Today is the last day of the online sale of redundant British Waterways working boats. Originally 80 were put up for sale. However, an unlucky 13 were withdrawn from the sale a fortnight ago:
British Waterways has shown its commitment to floating heritage by withdrawing 13 of the 80 redundant work boats due to go under the virtual hammer on 27 April 2006 ... Withdrawal of the craft from the sale will allow the working group more time to properly assess the heritage value of the 13 boats. The group consists of The Waterways Trust, the Historic Narrow Boat Owners Club, the Boat Museum Society and the Horse Boating Society.
In addition to confirming any heritage value of the redundant work boats, the [working] group will assist in developing criteria to help assign heritage craft to waterway-related organisations (such as museums) who share this aim.
I think this is depressing, and a symptom of how 'heritage' is becoming an industry obsessed with its own present, not with the past. It's not BW's fault - it's the fault of our whole society and ethos.
These are not original Brindley-era boats. They are not even a hundred years old, and nothing like as remarkable as Empress or The King.
If BW really wanted a link with history, they would sell those boats to the highest bidder, and the highest bidder would use them in a variety of real uses - as leisure conversions by private users, as new working boats, as this, as that. But above all, private owners who would be proud of their past and at the same time use them, not simply worship them.
But the authorities will now have an inquisition to pontificate on their value to 'heritage', and then 'assign the boats to waterways-related organisations such as museums'. No look-in by independent, loving enthusiasts.

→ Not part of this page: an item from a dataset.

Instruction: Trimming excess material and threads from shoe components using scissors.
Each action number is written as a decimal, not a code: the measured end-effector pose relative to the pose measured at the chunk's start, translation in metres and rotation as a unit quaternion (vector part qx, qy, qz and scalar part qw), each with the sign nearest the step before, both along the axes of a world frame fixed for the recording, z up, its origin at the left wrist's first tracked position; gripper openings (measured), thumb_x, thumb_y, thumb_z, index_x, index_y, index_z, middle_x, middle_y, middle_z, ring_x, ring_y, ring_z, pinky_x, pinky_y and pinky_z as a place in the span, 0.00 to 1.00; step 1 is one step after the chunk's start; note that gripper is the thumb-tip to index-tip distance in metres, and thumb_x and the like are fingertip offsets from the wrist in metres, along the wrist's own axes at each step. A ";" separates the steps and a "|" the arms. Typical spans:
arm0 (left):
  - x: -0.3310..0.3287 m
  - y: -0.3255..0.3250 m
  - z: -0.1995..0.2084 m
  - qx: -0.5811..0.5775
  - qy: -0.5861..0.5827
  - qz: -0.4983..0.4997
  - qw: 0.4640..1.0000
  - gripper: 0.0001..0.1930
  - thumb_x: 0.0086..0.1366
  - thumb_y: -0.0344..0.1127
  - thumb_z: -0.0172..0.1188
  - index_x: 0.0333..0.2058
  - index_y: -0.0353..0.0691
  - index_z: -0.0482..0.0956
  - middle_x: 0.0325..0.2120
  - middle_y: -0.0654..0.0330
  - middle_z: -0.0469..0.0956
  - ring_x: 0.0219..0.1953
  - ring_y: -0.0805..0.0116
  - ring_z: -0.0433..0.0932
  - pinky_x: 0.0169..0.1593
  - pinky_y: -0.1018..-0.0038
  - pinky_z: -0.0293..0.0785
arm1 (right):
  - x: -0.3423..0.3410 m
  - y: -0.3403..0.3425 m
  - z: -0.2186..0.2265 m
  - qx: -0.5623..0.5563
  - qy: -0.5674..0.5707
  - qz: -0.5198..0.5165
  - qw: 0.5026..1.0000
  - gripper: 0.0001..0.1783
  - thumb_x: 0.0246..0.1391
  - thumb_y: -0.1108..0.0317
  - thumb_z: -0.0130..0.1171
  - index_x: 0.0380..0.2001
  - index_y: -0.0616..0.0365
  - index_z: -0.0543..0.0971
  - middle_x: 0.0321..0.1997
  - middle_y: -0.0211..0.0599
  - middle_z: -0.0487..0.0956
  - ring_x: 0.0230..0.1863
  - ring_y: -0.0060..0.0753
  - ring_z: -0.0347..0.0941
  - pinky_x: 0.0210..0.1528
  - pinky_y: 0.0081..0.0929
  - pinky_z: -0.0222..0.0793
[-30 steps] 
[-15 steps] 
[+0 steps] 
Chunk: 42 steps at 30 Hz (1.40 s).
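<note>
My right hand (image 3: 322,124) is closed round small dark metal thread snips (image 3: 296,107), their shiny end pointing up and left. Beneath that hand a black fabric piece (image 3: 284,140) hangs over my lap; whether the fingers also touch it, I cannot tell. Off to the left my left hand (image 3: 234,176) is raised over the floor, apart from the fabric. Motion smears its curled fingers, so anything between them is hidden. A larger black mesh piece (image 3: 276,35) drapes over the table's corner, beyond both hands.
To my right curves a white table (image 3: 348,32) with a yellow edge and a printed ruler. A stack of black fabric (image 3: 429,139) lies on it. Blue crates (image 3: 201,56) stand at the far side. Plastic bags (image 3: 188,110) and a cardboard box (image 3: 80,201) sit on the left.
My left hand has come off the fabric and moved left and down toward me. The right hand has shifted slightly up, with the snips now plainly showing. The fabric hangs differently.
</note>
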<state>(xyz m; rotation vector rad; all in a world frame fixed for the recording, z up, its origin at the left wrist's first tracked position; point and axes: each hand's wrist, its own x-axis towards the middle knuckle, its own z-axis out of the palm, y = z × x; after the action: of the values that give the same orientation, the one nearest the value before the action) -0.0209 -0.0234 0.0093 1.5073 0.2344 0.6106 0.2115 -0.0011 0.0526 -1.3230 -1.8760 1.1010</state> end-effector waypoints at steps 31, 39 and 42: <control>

If 'Shropshire Fly Boat' Cressy had been around today, Tom Rolt would have been refused permission to convert it into his home, and a new layer of history would have been stifled in the cause of 'heritage'.

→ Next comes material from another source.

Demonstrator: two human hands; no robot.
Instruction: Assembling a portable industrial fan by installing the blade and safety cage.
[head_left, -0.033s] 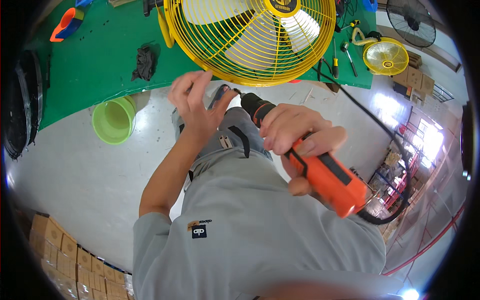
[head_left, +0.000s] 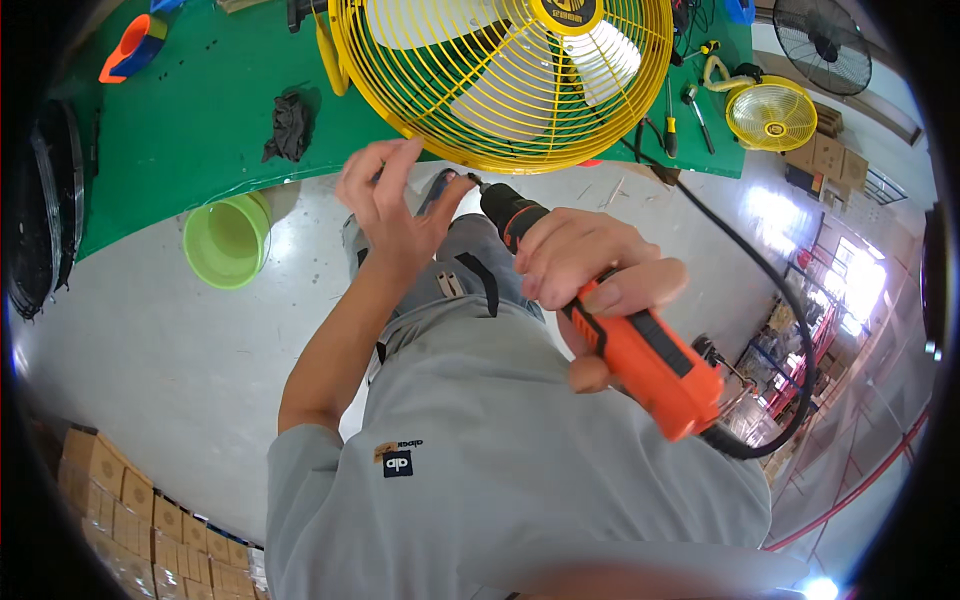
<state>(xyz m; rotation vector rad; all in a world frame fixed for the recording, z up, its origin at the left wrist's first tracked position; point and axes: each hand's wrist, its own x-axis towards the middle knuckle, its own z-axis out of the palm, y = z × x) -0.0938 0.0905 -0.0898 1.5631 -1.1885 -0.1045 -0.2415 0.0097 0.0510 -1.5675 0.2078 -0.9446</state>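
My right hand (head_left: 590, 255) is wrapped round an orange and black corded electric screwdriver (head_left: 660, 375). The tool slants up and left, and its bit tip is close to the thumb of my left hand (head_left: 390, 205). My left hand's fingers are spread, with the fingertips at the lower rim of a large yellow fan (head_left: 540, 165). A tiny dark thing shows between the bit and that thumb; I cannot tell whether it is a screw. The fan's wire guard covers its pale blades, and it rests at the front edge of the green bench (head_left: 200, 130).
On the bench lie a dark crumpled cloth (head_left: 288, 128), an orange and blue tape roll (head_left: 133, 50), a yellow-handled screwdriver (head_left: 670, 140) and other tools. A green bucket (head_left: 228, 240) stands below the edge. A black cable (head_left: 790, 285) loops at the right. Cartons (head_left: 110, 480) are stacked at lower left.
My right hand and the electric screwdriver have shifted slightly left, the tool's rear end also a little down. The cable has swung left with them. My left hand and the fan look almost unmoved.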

This is the priesthood of preservation, the collective worship by the church of the pickled past. I think that like too much modern preservation it stinks of formaldehyde.

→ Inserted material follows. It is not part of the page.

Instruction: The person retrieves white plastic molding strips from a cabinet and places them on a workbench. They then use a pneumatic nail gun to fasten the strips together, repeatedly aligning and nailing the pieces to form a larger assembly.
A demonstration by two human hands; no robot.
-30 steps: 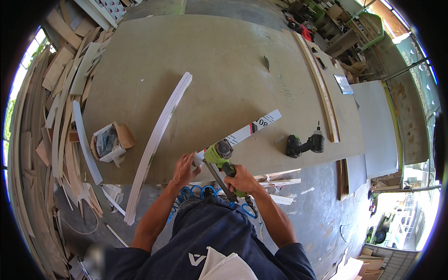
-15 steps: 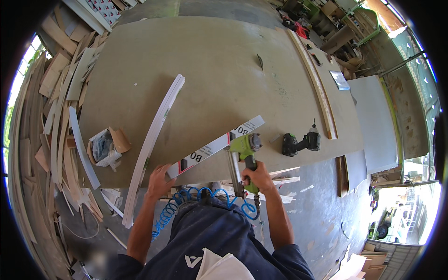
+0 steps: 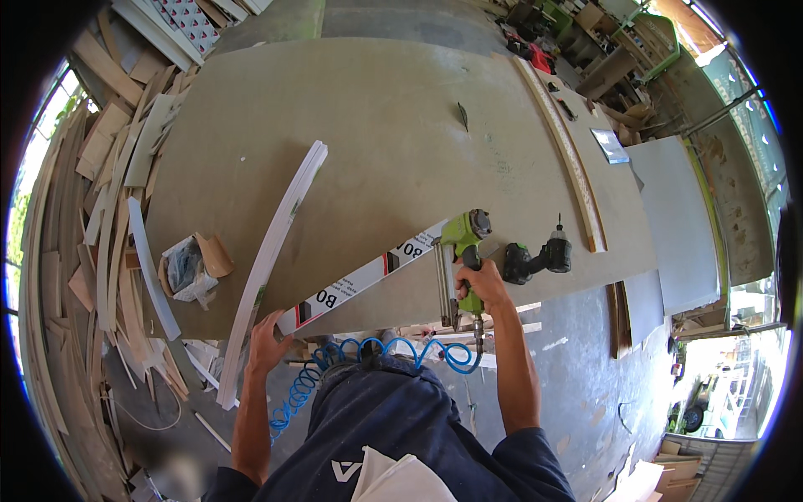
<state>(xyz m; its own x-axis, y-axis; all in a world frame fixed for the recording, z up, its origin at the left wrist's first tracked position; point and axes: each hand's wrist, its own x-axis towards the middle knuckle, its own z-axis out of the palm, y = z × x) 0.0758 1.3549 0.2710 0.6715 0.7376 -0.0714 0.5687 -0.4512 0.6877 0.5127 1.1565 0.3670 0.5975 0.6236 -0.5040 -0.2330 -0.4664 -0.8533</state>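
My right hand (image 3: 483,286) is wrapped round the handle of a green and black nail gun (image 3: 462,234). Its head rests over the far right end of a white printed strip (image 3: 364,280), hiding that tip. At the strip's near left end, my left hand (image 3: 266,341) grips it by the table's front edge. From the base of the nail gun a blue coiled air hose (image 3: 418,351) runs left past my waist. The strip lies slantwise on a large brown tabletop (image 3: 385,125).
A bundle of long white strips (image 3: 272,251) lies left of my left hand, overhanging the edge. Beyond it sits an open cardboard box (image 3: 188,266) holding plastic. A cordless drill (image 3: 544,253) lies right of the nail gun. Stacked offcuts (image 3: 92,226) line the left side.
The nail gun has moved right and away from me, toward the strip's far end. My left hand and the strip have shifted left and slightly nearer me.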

Well said to both of the above!
If BW really wants to preserve these boats it needs to sell them. Those who spend their hard earned cash to buy them will (hopefully) look after their investment rather than being left to a bunch of wannabe do gooders with big mouths and empty pockets.
Posted by: Mark Riches | Wednesday, 03 May 2006 at 10:11 AM
Well said to both of the above!
If BW really wants to preserve these boats it needs to sell them. Those who spend their hard earned cash to buy them will (hopefully) look after their investment rather than being left to a bunch of wannabe do gooders with big mouths and empty pockets.
Posted by: Mark Riches | Wednesday, 03 May 2006 at 10:11 AM
You're right, and even worse, the "waterways-related organisations such as museums" have been unable to organise the funds to care for their existing collections of boats. (Although money for tea rooms and interactive computer displays seems to be easier to find). Many of the vessels at Gloucester, Ellesmere Port and the Black Country Museums are in a woeful condition amounting to wilful neglect. e.g. "Northwich", "Daniel Adamson" and "Birchills". Let's hope that the presence of the HNBOC and HBS in the group of worthies will see the boats going to someone who will use them, since that is more the ethos of those two organisations.